Uluru at sunset (Image: Jo Williams)

And the next day, I caught The Ghan to Darwin. Much to my dad’s disgust, I’d never heard of The Ghan before I came to Australia. All I wanted was a way to get from Alice Springs to Darwin and I didn’t really want to fly because even though it’s a million times quicker, you don’t really get to see anything, do you?

I have to admit, when I saw the train in the station, it did look impressive and there was a buzz in the air at the terminal as lots of elderly couples posed next to the train and walked to their Gold and Platinum cabins. It felt like I was boarding Australia’s version of the Orient Express… hopefully without the murder.

The Ghan (Image: Jo Williams)

The Ghan (Image: Jo Williams)

Of course I wasn’t in Platinum or Gold. I was on a red seat but, to be honest, I couldn’t have been happier. In a carriage kitted out for about 50 people, there were probably twenty five of us so we all had two seats to spread out and the seats reclined, giving us plenty of room to sprawl.

But there was something that didn’t agree with me on The Ghan because when we got back on the train after a fleeting glimpse of Katherine, I started feeling a little queasy. And without going into too much detail, it didn’t get better. And I still had six hours to go.

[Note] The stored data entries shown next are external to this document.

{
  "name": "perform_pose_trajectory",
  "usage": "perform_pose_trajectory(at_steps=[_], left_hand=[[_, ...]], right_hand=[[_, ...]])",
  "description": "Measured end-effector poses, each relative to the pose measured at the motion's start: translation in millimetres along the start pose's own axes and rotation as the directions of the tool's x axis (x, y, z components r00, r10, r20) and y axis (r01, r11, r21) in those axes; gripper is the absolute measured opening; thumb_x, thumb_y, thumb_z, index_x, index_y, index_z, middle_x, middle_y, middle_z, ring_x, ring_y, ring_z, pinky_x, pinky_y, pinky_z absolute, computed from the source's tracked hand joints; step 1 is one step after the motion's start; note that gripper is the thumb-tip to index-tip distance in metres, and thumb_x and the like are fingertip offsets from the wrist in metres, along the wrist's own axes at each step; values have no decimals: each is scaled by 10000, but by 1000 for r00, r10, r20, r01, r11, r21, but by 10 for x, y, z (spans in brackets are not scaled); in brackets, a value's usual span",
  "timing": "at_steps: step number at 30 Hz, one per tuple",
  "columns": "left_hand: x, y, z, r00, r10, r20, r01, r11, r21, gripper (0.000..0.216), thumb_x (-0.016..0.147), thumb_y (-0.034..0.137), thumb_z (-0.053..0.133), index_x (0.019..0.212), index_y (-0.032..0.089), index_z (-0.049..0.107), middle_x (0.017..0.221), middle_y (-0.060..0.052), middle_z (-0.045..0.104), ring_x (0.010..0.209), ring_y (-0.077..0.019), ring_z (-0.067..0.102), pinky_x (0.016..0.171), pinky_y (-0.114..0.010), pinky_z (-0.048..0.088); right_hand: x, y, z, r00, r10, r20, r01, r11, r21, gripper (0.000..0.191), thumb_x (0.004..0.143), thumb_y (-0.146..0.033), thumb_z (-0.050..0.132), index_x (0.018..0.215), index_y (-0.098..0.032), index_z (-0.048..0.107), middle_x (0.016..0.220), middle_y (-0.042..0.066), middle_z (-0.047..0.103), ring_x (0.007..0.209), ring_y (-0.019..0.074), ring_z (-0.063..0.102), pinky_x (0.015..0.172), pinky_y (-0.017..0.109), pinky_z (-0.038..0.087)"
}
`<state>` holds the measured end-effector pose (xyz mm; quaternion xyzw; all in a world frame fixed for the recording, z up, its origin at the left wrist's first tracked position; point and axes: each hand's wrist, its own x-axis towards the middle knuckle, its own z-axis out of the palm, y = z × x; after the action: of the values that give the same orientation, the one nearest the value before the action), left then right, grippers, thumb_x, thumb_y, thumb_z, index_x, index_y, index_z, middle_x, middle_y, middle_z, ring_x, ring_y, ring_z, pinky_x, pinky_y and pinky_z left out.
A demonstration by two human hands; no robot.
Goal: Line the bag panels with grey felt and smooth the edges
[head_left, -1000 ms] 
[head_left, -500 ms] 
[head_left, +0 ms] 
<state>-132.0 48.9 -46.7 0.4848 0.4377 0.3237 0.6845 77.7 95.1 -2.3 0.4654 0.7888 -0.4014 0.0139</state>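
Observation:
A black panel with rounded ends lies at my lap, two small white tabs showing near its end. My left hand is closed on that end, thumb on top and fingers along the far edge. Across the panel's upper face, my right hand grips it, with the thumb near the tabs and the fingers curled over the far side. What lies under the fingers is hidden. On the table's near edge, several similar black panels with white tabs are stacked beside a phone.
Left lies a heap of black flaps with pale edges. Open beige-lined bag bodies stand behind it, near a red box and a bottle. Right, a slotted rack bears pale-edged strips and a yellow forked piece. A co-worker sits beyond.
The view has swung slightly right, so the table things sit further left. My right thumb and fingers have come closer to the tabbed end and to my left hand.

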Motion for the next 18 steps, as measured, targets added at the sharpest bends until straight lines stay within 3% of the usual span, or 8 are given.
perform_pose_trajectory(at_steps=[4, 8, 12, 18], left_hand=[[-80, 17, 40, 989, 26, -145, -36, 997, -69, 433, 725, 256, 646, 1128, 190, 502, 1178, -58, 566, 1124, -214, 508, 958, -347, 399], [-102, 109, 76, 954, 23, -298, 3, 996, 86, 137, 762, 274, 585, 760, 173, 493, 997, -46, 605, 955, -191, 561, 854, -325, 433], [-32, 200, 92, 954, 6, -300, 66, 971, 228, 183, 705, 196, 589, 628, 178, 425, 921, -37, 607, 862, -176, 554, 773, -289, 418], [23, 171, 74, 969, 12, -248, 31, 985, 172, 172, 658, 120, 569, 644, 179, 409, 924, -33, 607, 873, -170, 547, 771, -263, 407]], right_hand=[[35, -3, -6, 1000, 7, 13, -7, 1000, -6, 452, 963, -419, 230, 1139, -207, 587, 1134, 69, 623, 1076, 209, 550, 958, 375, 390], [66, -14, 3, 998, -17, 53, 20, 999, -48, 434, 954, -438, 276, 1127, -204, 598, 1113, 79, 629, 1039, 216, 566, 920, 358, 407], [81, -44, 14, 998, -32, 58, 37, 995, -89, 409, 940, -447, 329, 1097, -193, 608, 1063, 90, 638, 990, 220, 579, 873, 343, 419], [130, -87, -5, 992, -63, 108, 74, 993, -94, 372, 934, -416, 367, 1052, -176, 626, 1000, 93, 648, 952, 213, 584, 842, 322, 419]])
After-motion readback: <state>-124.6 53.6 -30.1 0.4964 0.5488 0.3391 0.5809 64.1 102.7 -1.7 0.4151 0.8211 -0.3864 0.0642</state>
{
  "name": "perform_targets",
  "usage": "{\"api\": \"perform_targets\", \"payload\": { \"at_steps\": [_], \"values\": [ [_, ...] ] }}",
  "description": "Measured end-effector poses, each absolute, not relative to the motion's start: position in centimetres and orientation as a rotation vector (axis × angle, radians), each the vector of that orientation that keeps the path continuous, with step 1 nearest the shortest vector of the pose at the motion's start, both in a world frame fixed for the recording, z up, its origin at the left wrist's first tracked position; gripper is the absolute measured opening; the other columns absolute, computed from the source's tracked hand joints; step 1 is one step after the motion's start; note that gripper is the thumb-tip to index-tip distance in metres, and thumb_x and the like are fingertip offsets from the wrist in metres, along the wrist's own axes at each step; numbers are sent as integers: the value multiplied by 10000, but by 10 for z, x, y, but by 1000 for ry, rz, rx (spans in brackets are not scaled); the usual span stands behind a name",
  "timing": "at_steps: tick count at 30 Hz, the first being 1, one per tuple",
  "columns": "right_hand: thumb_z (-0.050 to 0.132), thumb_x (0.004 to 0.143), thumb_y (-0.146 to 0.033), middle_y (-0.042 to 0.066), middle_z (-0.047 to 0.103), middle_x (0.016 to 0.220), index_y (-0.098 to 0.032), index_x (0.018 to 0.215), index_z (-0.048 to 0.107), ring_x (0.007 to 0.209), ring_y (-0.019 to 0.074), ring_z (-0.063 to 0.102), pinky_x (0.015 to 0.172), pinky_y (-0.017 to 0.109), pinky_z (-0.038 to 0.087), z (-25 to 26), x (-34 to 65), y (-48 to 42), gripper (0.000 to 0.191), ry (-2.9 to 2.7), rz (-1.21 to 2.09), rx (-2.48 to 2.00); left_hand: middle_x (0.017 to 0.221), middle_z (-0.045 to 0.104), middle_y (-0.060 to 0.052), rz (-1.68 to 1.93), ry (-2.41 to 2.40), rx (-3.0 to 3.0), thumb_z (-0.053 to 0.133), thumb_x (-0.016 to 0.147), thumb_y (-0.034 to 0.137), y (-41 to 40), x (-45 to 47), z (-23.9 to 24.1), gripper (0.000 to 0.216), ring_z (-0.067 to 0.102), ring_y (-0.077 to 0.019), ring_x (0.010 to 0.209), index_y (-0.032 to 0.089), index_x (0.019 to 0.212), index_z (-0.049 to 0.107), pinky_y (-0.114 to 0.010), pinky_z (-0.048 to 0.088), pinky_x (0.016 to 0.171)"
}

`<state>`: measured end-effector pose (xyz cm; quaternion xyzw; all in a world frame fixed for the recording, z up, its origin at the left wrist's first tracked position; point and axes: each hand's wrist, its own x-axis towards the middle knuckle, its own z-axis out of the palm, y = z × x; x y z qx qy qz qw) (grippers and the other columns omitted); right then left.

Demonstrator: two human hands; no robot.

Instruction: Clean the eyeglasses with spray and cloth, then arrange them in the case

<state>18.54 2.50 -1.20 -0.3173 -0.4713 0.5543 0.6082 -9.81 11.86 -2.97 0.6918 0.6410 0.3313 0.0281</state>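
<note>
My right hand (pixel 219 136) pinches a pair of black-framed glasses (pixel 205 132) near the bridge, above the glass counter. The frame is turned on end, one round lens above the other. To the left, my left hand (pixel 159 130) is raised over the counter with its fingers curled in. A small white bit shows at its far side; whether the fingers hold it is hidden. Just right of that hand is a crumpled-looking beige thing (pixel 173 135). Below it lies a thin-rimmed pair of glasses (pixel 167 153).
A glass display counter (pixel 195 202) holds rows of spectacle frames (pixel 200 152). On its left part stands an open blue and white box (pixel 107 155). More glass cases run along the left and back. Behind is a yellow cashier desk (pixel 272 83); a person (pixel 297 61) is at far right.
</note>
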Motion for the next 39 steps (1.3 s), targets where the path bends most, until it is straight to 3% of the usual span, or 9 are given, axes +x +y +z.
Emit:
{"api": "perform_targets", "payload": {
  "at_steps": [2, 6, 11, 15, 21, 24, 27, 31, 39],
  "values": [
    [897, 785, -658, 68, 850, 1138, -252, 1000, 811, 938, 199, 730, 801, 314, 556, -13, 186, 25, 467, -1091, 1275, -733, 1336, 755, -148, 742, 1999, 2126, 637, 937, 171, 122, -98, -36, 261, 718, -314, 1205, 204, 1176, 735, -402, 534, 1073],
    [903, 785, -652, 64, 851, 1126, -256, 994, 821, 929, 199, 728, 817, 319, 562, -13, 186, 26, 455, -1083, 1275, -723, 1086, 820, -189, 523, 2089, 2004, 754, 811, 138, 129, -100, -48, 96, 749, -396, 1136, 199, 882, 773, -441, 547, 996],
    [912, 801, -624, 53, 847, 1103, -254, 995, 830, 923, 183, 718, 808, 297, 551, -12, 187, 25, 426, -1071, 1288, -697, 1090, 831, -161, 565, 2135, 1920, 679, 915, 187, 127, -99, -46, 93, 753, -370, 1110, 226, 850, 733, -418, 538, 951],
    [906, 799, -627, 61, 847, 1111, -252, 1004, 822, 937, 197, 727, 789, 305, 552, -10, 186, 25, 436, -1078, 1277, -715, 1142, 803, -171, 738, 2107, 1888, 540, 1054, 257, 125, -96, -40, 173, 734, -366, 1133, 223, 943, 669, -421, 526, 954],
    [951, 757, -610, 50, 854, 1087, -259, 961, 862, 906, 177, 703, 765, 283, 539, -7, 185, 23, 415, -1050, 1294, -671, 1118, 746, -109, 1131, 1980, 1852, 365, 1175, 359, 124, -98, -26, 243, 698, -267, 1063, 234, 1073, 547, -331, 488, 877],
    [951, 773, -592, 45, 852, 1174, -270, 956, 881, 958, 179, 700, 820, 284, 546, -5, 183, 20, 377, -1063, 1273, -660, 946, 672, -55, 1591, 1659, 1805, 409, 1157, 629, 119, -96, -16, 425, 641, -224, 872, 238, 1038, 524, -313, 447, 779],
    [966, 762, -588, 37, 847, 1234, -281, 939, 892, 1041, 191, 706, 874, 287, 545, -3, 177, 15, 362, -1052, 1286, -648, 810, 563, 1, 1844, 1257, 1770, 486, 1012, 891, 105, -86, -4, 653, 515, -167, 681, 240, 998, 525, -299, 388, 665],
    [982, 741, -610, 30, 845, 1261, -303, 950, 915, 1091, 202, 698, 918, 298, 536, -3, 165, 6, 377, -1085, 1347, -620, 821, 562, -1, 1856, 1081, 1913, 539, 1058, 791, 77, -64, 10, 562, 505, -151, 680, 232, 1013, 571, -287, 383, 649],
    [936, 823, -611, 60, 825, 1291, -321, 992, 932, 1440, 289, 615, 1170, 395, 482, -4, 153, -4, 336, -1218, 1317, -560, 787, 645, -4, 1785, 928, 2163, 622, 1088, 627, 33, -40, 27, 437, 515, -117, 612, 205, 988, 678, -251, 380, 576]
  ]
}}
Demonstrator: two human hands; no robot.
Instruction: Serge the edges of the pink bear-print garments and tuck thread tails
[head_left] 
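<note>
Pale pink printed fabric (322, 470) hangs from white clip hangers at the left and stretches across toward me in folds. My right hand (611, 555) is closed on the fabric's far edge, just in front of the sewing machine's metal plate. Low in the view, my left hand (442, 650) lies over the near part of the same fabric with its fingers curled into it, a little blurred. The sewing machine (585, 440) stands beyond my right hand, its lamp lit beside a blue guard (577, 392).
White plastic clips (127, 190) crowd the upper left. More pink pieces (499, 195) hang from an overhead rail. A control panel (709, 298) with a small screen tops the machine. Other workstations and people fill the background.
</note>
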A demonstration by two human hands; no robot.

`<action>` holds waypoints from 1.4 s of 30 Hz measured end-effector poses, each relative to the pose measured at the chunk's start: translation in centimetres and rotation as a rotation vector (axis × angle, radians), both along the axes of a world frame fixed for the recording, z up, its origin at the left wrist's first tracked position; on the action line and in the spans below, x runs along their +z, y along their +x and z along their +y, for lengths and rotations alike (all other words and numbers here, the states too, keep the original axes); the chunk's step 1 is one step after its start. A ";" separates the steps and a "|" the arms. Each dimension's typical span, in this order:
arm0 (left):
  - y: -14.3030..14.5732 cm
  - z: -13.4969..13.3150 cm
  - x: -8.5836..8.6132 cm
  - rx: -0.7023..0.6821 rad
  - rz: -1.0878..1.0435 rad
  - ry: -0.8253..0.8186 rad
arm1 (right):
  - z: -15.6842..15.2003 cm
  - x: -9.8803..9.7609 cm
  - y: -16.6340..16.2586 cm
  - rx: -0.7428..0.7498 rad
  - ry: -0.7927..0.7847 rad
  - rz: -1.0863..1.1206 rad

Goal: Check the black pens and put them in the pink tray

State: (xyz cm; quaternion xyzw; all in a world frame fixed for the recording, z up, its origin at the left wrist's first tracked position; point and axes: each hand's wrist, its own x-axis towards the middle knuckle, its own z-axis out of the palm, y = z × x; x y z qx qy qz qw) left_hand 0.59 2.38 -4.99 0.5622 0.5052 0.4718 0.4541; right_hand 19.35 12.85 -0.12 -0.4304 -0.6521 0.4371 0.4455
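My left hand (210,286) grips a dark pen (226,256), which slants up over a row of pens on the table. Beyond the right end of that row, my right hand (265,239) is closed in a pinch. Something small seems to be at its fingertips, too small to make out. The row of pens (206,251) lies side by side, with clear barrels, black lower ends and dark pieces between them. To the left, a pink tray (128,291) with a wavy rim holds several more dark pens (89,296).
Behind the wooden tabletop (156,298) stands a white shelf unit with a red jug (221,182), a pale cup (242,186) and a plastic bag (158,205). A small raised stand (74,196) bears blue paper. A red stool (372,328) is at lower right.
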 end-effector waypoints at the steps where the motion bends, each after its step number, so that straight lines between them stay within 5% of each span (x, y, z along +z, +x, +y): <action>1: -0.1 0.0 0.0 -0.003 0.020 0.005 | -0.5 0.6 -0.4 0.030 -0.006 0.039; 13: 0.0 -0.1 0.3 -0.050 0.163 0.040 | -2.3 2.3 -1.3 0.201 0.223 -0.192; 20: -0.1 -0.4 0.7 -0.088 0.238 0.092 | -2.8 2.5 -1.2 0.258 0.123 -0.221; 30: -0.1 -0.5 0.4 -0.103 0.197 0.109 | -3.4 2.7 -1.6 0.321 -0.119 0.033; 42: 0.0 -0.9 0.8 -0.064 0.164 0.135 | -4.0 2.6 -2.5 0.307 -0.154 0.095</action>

I’m not sure what it was: a combination of tiredness, stress, the sunburn, or 24 hours on a train with the coldest air conditioning ever, but whatever it was, it was not shifting.  Instead of arriving in Darwin full of excitement and ready for new adventures, I arrived sweating, pale and cursing the old dears who took forever to sort their stuff out on the bus before I threw up in their souvenir Ghan hat.

My ankles have been gnawed on by midges, I have sunburnt boobs, I still can’t keep anything down and Darwin is HUMID. And this is the Dry season.

I’m hoping that whatever I’ve got makes a hasty exit sometime soon because Darwin seems like a really great city and I’m not going to be here for long so I’d like to make the most of it.

If not, I guess there’s no better way to get back into backpacking than lying in a hostel for a few days. Silver linings and all, right?